“You know you’re getting old when everything hurts. And what doesn’t hurt doesn’t work.” Those words of Hy Gardner, former columnist for the New York Herald Tribune could be prophetic for sedentary Boomers who choose to live an inactive lifestyle. But that doesn’t have to be your reality. If feeding your face and pushing buttons on the remote control is your only daily exercise, and you have more aches and pains than a quarterback abruptly sandwiched between two linebackers, then there may be a simple solution. Get off the couch and move. Word up from this Baby Boomer – exercising not only improves your quality of life, it can be fun.
Each morning, when I awake, I look forward to working out, because exercising has become an essential part of my life; in conjunction with reading fitness books and magazines.
I enjoy the challenge of pushing myself and I have the battle scars to prove it. Just 10 years ago, I enrolled in a cardio kick boxing class and completed it unscathed. Okay, I lied. I got one minor injury, but was soon over it. In no time at all I was able to tap my foot again while listening to R. Kelly sing Step in the Name of Love.
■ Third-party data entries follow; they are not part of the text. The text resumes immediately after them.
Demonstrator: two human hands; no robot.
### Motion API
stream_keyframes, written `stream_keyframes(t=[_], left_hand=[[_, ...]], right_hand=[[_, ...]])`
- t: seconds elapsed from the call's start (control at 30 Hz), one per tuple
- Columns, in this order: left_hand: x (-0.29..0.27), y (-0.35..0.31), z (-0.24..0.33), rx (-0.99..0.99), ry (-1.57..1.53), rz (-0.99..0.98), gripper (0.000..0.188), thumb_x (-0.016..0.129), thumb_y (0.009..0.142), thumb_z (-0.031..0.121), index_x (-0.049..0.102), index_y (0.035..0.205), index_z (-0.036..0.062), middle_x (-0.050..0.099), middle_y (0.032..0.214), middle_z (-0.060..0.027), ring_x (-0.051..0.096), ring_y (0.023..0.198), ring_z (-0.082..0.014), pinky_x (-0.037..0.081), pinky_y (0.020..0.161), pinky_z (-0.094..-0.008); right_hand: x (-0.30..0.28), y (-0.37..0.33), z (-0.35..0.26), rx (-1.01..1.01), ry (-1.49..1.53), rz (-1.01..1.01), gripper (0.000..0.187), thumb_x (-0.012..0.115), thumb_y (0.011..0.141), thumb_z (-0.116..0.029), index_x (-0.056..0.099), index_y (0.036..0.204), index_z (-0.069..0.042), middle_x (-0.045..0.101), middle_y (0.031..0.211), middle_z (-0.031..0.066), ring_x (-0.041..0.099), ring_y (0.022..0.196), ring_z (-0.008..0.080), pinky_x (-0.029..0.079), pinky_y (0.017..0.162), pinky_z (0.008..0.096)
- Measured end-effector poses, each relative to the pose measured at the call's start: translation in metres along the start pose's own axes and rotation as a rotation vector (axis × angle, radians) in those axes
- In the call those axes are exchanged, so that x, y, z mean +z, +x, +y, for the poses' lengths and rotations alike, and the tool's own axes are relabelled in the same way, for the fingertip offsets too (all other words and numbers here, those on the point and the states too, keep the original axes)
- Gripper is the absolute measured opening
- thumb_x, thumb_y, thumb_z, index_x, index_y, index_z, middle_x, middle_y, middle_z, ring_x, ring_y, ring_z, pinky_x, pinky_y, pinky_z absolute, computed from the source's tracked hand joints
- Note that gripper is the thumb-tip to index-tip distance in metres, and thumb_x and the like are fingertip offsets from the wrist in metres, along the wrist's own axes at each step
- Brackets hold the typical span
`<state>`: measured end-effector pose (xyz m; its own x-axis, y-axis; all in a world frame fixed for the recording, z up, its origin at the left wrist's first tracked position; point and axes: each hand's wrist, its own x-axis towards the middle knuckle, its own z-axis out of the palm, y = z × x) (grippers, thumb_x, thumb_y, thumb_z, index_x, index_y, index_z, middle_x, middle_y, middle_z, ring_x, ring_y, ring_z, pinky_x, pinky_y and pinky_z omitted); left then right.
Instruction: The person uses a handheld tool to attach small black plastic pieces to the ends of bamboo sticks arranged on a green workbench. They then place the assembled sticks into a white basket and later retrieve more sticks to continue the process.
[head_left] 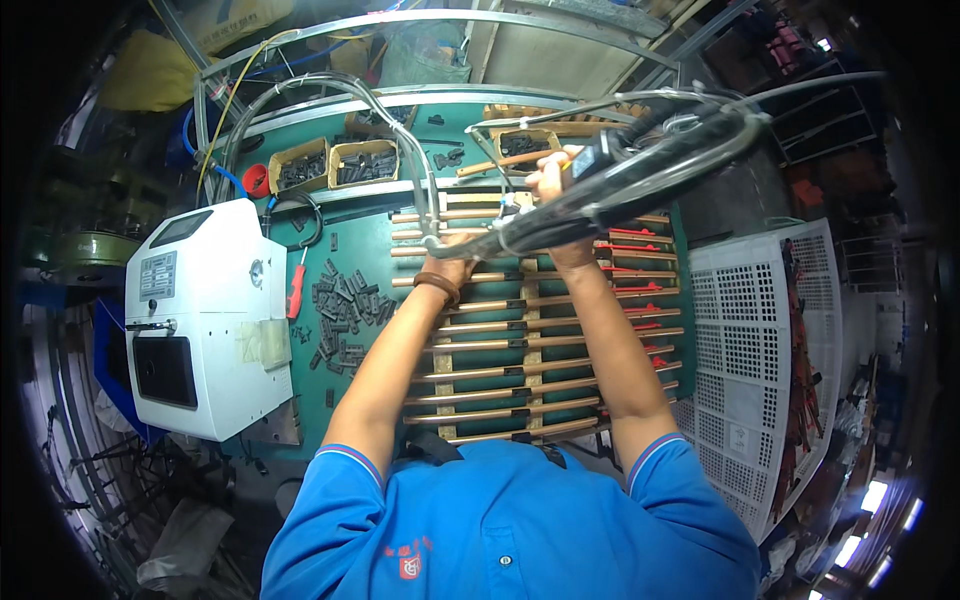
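Rows of copper-coloured rods lie side by side on a wooden rack, with small black plastic pieces at mid-length and red pieces near their right ends. My left hand is at the upper rods, its fingers mostly hidden behind the hoses. Beyond it, my right hand is closed around a black power driver, whose thick bundle of hoses sweeps across to the right. The driver's tip is hidden behind the cables.
At left stands a white machine, beside a red-handled screwdriver and scattered black plastic parts. Cardboard boxes of black parts and a red cup line the back. A white perforated crate stands right.
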<state>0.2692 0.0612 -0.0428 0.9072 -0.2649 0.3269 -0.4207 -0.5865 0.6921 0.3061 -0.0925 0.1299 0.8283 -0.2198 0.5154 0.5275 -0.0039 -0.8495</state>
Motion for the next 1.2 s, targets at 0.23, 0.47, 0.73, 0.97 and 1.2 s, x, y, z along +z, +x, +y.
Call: stream_keyframes(t=[0.23,0.47,0.73,0.97,1.2], left_hand=[[-0.021,-0.014,0.049,0.237,0.058,0.024,0.03,0.073,0.071,0.011,0.062,0.1,0.0106,0.062,0.097,-0.0066,0.06,0.09,-0.0278,0.049,0.075,-0.0384],[0.008,-0.019,0.051,-0.161,0.042,-0.261,0.022,0.069,0.079,0.025,0.064,0.099,0.0161,0.063,0.092,-0.008,0.062,0.085,-0.0309,0.049,0.077,-0.0416],[-0.002,-0.005,0.056,-0.346,0.138,-0.586,0.059,0.058,0.085,0.047,0.047,0.134,0.014,0.037,0.143,-0.0175,0.03,0.133,-0.0396,0.022,0.111,-0.049],[0.011,-0.027,0.043,-0.274,0.106,-0.274,0.045,0.06,0.083,0.048,0.063,0.113,0.0132,0.062,0.111,-0.015,0.057,0.105,-0.0324,0.044,0.092,-0.0421],[0.018,-0.027,0.031,-0.26,-0.041,-0.095,0.032,0.065,0.082,0.044,0.073,0.09,0.0142,0.069,0.086,-0.0132,0.066,0.082,-0.0309,0.05,0.077,-0.0389]], right_hand=[[0.009,0.028,-0.122,-0.139,0.001,0.116,0.017,0.058,0.082,0.006,0.052,0.097,0.003,0.057,0.081,0.0063,0.057,0.064,0.0102,0.05,0.06,0.0229],[0.002,-0.016,-0.091,0.068,-0.078,0.243,0.017,0.066,0.076,-0.004,0.058,0.09,0.003,0.064,0.09,0.0071,0.06,0.077,0.0136,0.051,0.071,0.0282],[-0.028,-0.057,-0.025,-0.04,-0.214,0.132,0.039,0.069,0.084,-0.033,0.053,0.104,-0.003,0.058,0.096,0.0071,0.058,0.083,0.0196,0.048,0.076,0.0338],[-0.031,-0.047,-0.024,-0.052,-0.157,0.105,0.041,0.073,0.081,-0.03,0.052,0.105,-0.003,0.06,0.093,0.0058,0.059,0.079,0.0178,0.048,0.075,0.0311],[-0.029,-0.049,-0.021,-0.033,-0.19,0.164,0.049,0.071,0.082,-0.035,0.049,0.111,-0.002,0.058,0.097,0.008,0.058,0.081,0.0188,0.049,0.076,0.0323]])
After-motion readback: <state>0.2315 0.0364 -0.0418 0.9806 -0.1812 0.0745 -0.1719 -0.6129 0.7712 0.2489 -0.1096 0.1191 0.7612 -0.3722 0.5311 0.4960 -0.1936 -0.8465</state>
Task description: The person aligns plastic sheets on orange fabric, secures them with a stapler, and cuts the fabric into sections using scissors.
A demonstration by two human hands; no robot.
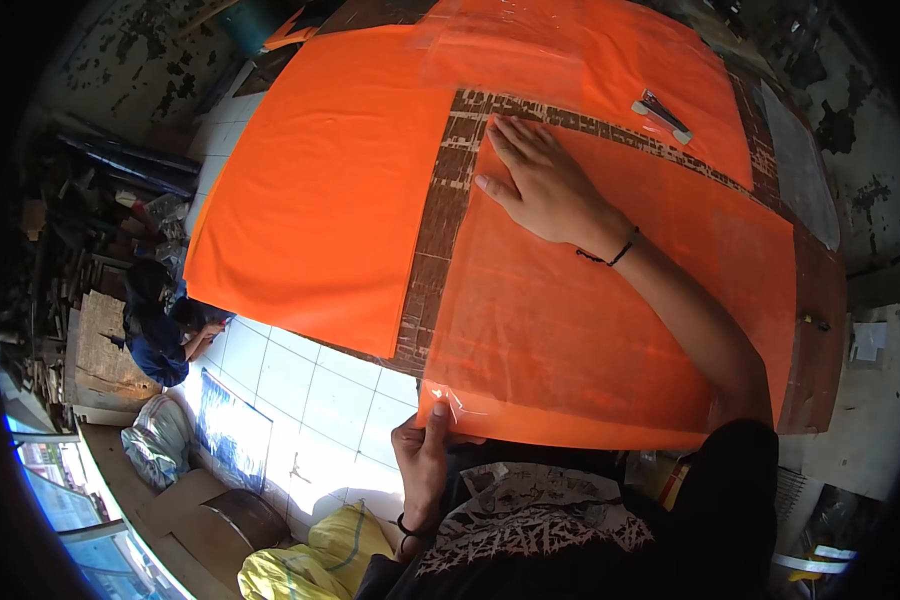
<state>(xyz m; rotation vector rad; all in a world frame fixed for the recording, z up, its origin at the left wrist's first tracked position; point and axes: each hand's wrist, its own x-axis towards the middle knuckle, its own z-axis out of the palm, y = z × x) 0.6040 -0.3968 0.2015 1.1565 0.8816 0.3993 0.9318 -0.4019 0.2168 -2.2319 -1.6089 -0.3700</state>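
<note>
An orange fabric sheet under clear plastic film (pixel 570 330) lies in front of me on the brown, worn tabletop (pixel 432 230). My left hand (pixel 425 462) grips its near left corner, thumb on top and fingers underneath, where the film shines. Flat on the far left part of the same sheet rests my right hand (pixel 545 185), fingers stretched out and holding nothing. To the left lies a plain orange fabric piece (pixel 320 190), a strip of bare tabletop between the two. More orange fabric (pixel 650 60) is spread at the far side, partly under clear film.
A small dark and pale hand tool (pixel 662 117) sits on the far fabric. Another person (pixel 158 330) is low down beyond the table's left edge. A yellow sack (pixel 320 560), a pale sack (pixel 157 440) and stacked wood (pixel 100 350) stand about the tiled floor (pixel 310 410).
</note>
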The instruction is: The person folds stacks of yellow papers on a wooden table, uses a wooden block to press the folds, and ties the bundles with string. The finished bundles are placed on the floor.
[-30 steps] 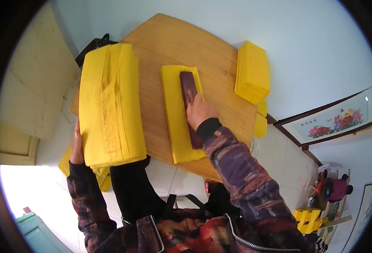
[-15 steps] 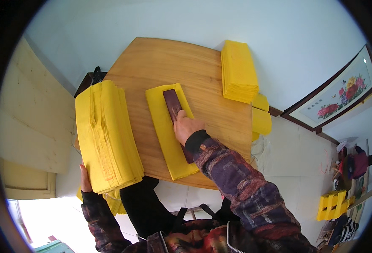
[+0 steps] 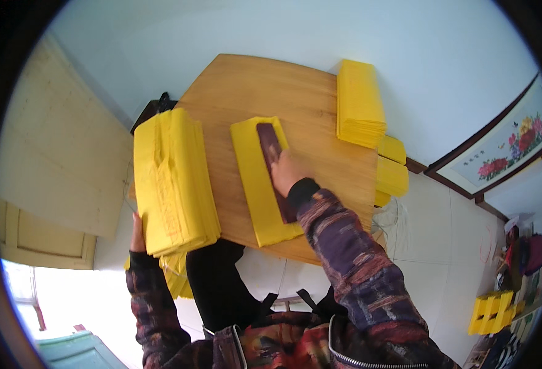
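My right hand (image 3: 288,172) is closed on a long dark maroon bar (image 3: 272,146), its fingers slightly blurred. The bar lies lengthwise on a folded yellow paper sheet or thin bundle (image 3: 249,178), flat on the wooden table. To the left, a thick stack of folded yellow paper (image 3: 169,178) reaches past the table's left edge. My left hand (image 3: 137,235) holds this stack at its outer lower side, and most of its fingers are hidden.
Another yellow stack (image 3: 360,104) stands at the back right of the wooden table (image 3: 295,86), with more yellow bundles (image 3: 392,175) below it. A framed flower picture (image 3: 498,147) leans by the right wall. Yellow pieces (image 3: 491,312) lie farther right. A pale cabinet (image 3: 50,240) is at left.
The whole view has shifted, so the table and stacks appear farther right. My right hand sits slightly farther up the bar. My left hand stays at the side of the thick stack.
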`<state>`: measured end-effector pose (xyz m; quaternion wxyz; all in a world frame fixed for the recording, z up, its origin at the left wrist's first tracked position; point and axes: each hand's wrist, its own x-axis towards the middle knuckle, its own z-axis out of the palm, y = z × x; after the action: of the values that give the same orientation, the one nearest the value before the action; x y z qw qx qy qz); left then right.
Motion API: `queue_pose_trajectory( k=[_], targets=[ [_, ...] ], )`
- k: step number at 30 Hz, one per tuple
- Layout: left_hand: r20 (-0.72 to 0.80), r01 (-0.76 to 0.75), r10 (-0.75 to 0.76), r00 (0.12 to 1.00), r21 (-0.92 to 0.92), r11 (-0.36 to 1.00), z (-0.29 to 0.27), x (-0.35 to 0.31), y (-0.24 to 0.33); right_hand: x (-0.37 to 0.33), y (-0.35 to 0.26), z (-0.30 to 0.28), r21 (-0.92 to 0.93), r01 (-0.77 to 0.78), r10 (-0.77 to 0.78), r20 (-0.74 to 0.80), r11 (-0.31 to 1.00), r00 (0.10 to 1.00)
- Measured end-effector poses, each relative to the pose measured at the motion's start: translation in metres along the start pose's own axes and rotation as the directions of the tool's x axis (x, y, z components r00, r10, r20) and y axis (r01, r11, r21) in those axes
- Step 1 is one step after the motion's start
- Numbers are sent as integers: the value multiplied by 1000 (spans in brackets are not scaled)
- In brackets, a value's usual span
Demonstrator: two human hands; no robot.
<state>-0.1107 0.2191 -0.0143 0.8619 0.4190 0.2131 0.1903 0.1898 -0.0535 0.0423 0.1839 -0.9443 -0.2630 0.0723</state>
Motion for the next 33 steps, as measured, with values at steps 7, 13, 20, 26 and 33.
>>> queue_pose_trajectory(
  k=[7,13,20,26,33],
  targets=[
    [47,-151,146,988,153,977,14,4,4,-9,62,-48,339,122,2,-343,933,939],
    [89,-186,178,980,96,978,36,-1,10,-79,162,-72,999,19,111,-24,42,994],
    [213,-270,240,947,127,954,39,-7,15,-191,238,-47,931,-106,-70,87,-349,994],
    [121,-240,212,970,320,916,7,-11,24,-229,262,-45,715,-114,-40,119,-690,992],
    [-281,-337,519,807,502,796,48,-76,53,-267,339,-32,935,161,373,-34,-315,927]
  ],
)
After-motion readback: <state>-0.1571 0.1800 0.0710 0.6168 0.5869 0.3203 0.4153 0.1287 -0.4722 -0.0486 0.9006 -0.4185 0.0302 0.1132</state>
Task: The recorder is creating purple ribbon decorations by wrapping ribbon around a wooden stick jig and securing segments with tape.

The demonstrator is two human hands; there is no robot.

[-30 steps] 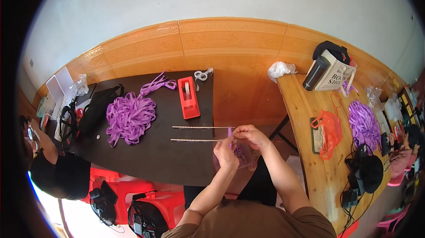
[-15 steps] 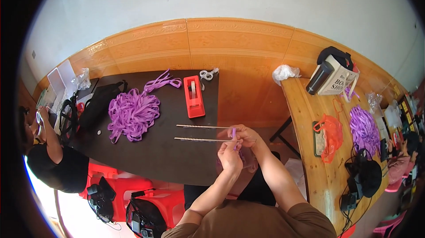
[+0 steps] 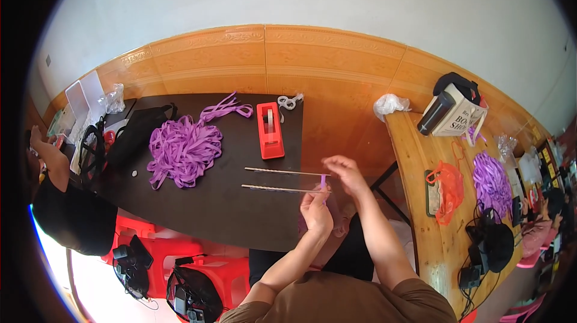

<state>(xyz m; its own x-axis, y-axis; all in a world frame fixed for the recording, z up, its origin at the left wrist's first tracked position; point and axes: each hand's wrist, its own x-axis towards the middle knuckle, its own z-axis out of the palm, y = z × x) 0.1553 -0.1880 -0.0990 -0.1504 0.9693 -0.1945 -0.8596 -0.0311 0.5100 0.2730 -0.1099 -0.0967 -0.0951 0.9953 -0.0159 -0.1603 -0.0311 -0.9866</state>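
Observation:
Two thin rods, a far rod [image 3: 282, 171] and a near rod [image 3: 279, 189], lie side by side over the dark table, their patterned ends pointing left. A short purple ribbon [image 3: 323, 181] spans between their right ends. My left hand [image 3: 317, 212] is closed, pinching the ribbon by the near rod's right end; its fingers hide the exact grip. Just beyond, my right hand [image 3: 347, 174] is raised near the far rod's end, fingers stretched and apart, with nothing visible in them.
On the dark table [image 3: 180, 215] are a purple ribbon heap [image 3: 186, 150], a red tape dispenser [image 3: 270, 132], scissors [image 3: 288, 103] and a black bag [image 3: 139, 136]. A wooden table [image 3: 415, 203] stands right, holding an orange plastic bag [image 3: 448, 187]. Another person [image 3: 72, 215] sits left.
My right hand has let go of the ribbon and rods and moved slightly up and away, its fingers spreading. My left hand stays at the ribbon. The person at left has raised an arm.

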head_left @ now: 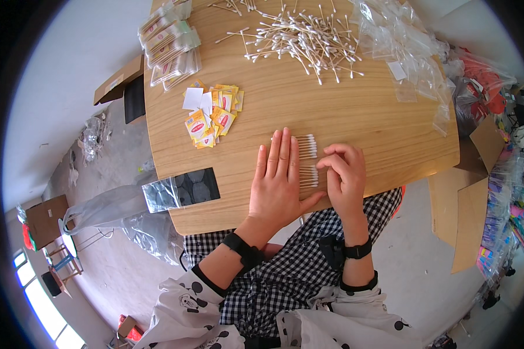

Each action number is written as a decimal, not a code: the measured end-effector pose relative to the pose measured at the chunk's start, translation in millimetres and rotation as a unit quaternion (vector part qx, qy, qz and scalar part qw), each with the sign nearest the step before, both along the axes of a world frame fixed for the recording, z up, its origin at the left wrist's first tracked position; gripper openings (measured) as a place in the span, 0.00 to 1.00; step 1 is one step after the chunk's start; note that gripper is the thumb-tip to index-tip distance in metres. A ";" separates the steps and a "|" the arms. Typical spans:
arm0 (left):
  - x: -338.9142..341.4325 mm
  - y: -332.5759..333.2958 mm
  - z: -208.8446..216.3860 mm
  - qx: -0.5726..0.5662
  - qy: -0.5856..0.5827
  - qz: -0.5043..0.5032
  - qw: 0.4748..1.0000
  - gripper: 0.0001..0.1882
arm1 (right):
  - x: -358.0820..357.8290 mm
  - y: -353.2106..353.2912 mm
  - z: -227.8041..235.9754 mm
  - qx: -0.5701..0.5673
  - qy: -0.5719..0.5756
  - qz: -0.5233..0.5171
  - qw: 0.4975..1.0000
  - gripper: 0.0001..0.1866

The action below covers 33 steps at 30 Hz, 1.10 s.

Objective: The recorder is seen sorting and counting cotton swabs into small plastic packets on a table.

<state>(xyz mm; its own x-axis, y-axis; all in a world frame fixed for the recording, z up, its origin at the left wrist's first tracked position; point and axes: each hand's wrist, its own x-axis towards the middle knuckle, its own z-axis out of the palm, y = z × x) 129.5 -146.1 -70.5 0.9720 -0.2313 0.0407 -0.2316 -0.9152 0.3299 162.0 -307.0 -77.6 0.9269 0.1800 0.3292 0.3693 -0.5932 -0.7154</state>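
Several cotton swabs [308, 146] lie side by side in a row near the front edge of the table. My left hand [278, 180] rests flat over their left part, fingers stretched out and hiding the far ends. Just right of the row is my right hand [346, 174], its fingers bent and somewhat apart, with the fingertips close to the white cotton tips. Nothing shows in its grasp; whether it touches the tips I cannot tell. Farther back spreads a loose heap of cotton swabs [308, 41].
Yellow and white cards [221, 113] are piled left of centre. Bagged swab packs [169, 43] sit at the far left, clear plastic bags [399, 41] at the far right. A dark packet [195, 186] lies by the left edge. An open cardboard box [468, 192] stands at right.
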 end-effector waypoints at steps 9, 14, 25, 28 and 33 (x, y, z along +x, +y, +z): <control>0.5 -1.0 1.0 -0.001 0.006 -0.001 1.000 0.57 | 1.3 1.7 2.7 -0.011 0.003 -0.007 1.000 0.15; -0.3 -0.2 0.8 0.004 0.004 0.002 1.000 0.56 | 0.8 4.1 3.7 -0.013 0.008 -0.009 1.000 0.16; 1.1 -1.3 2.2 0.002 0.005 0.000 1.000 0.56 | 17.2 9.5 3.1 -0.022 -0.028 -0.007 0.999 0.10; 0.6 0.0 1.6 -0.005 0.007 -0.002 1.000 0.58 | 16.2 7.7 -2.5 0.001 -0.036 0.005 0.999 0.11; 0.2 -0.1 1.4 -0.006 0.010 -0.002 1.000 0.59 | 15.3 11.2 1.7 0.048 0.010 -0.038 0.998 0.13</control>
<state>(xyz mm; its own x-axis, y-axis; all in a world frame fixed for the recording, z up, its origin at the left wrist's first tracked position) 129.6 -146.1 -69.2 0.9717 -0.2349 0.0234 -0.2283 -0.9099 0.3464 177.3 -295.8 -76.0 0.9430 0.0785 0.3235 0.3120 -0.5477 -0.7764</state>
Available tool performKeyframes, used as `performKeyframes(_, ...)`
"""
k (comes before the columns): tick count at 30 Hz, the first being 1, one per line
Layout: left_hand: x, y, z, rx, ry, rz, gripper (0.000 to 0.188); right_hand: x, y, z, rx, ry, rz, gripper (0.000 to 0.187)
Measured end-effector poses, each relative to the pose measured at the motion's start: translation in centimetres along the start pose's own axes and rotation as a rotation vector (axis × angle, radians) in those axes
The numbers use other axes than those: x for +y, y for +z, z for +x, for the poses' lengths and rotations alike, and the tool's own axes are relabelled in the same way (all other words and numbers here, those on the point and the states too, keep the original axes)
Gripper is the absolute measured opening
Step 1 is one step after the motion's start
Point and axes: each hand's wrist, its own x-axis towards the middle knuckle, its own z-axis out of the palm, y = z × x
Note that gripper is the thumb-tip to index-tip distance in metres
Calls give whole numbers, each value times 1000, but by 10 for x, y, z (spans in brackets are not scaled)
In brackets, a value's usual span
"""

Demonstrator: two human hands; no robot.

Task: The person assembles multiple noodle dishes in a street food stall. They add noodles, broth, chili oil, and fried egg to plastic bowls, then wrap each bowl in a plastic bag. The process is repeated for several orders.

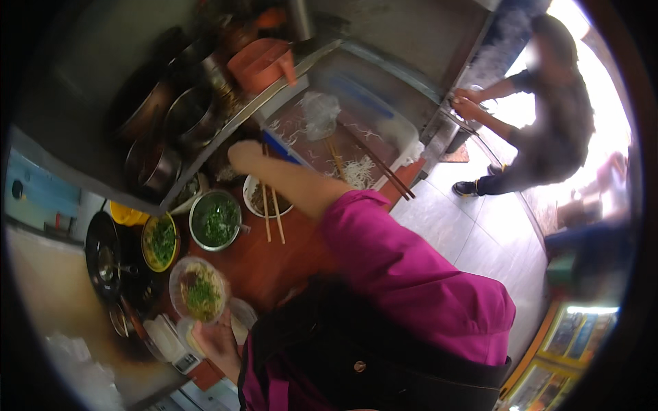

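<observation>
Red-brown tabletop (271, 264), steel bowl (211, 248) of chopped greens (216, 220), white bowl (247, 197) beside it, translucent tub (407, 131)

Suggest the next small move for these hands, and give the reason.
Probably draw the right hand back toward the clear bowl, avoiding the light chopsticks near its forearm. The left hand holds that bowl, its food topped with chopped greens, while the right hand is stretched out by the shelf edge; whether it grips anything is hidden.

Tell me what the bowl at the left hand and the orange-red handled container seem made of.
Bowl at the left hand: probably clear plastic, smooth; its wall looks translucent. Container: likely moulded plastic, dull; its colour is even and its handle matches.
</observation>
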Motion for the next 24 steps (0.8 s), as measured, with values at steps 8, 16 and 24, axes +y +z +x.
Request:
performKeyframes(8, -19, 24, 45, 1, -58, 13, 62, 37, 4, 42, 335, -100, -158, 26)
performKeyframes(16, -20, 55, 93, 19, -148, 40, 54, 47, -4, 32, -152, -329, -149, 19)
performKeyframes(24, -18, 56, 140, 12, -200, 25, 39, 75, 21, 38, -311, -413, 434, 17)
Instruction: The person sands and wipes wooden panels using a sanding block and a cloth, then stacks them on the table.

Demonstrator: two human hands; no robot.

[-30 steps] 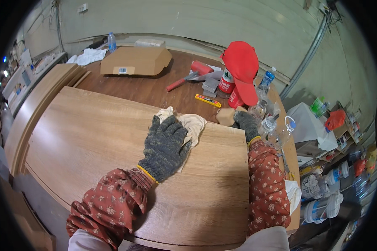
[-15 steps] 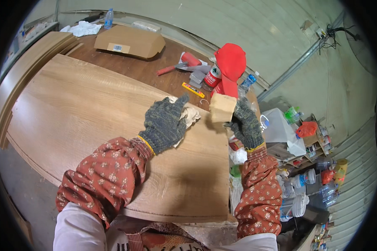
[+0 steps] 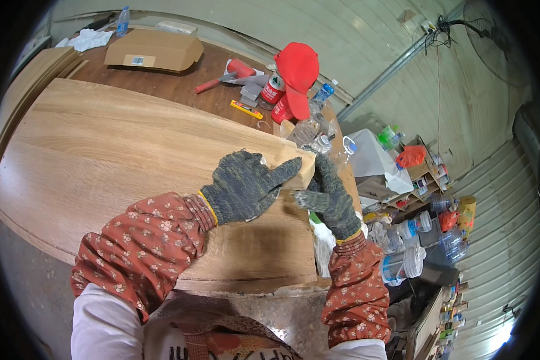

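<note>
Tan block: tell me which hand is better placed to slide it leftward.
Probably the left hand: it's over the wood-grain board, a finger across the tan block, while the right hand sits mostly past the board's right edge.

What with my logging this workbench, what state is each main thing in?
Left hand, gloved, forefinger across tan block
Right hand, gloved, fingers and thumb apart
Wood-grain panel, lying flat
Red cap, resting on red-labelled containers, brim downward
Red-handled tool, lying down
Yellow tool, lying flat
White cloth, crumpled
Blue bottle, upright
Cardboard box, open or shut unclear
Fan, on or off unclear
</note>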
Long distance walking is one of my favorite activities. For over two decades, I participated in numerous walk-a-thons supporting various causes like Breast Cancer, Osteoporosis, and the annual Fannie Mae Help the Homeless Walk. A 5 to 10 mile walk was a piece of cake for me – minus the calories. That was before I was recently ambushed by a torn cartilage in my right knee requiring arthroscopic surgery. Bummer! That curtailed my long distance walking. But while recuperating from the surgery I continuing doing cardio using Lisa Erickson’s Seated Aerobic Workout video. Need I say that where there is a will there’s a way?
I’ve always preferred exercising at home, because it is convenient and I can choose the time I want to workout. That’s usually very early in the morning like 4 or 5 AM. Over the years I have invested in various pieces of fitness equipment, a stationary bike, a treadmill, free weights of different sizes, and plenty of workout DVDs. My DVD library contains instructions in everything from yoga and Pilates to Theraband and balance ball workouts. I especially enjoy practicing yoga, because stretching and flexibility is important for preventing injuries and maintaining range of motion. To avoid boredom, I vary my exercise routines. And when I really want to rev things up, I pull out my Wii Fit Plus.
When I want to exercise away from home, I workout at Curves. I truly enjoy the challenging 30 minutes of circuit training and it doesn’t bother me that after I am done I look like someone drenched me in a bucket of water. The Curves circuit works all of my muscle groups and after I finish the rounds, I may grab a hula hoop and do 500 spins. Or I’ll go home and using one of my two weighted hula hoops push myself to do 1000 spins. Hooping is an excellent weight buster.
Warming up and cooling down after exercising is important, because it allows your heart rate to increase and decrease gradually. This is very important if you have hypertension. The benefits of regular exercise are countless. It lowers blood pressure, increases energy, improves balance, boosts the immune system, builds strength and sheds unwanted pounds. And an added plus – exercising releases endorphins responsible for that euphoric feeling, like a runner’s high. I ask you detoxed hippies, “What’s better than a natural high?”
Boomer Baby, if you are exercising regularly, more power to you. If not – try it. And if you think that you are too old to exercise, use a little humor to erase that thought. Remind yourself, as I do, of a favorite quote that I saw somewhere, “Inside every older person is a younger person wondering what the hell happened.”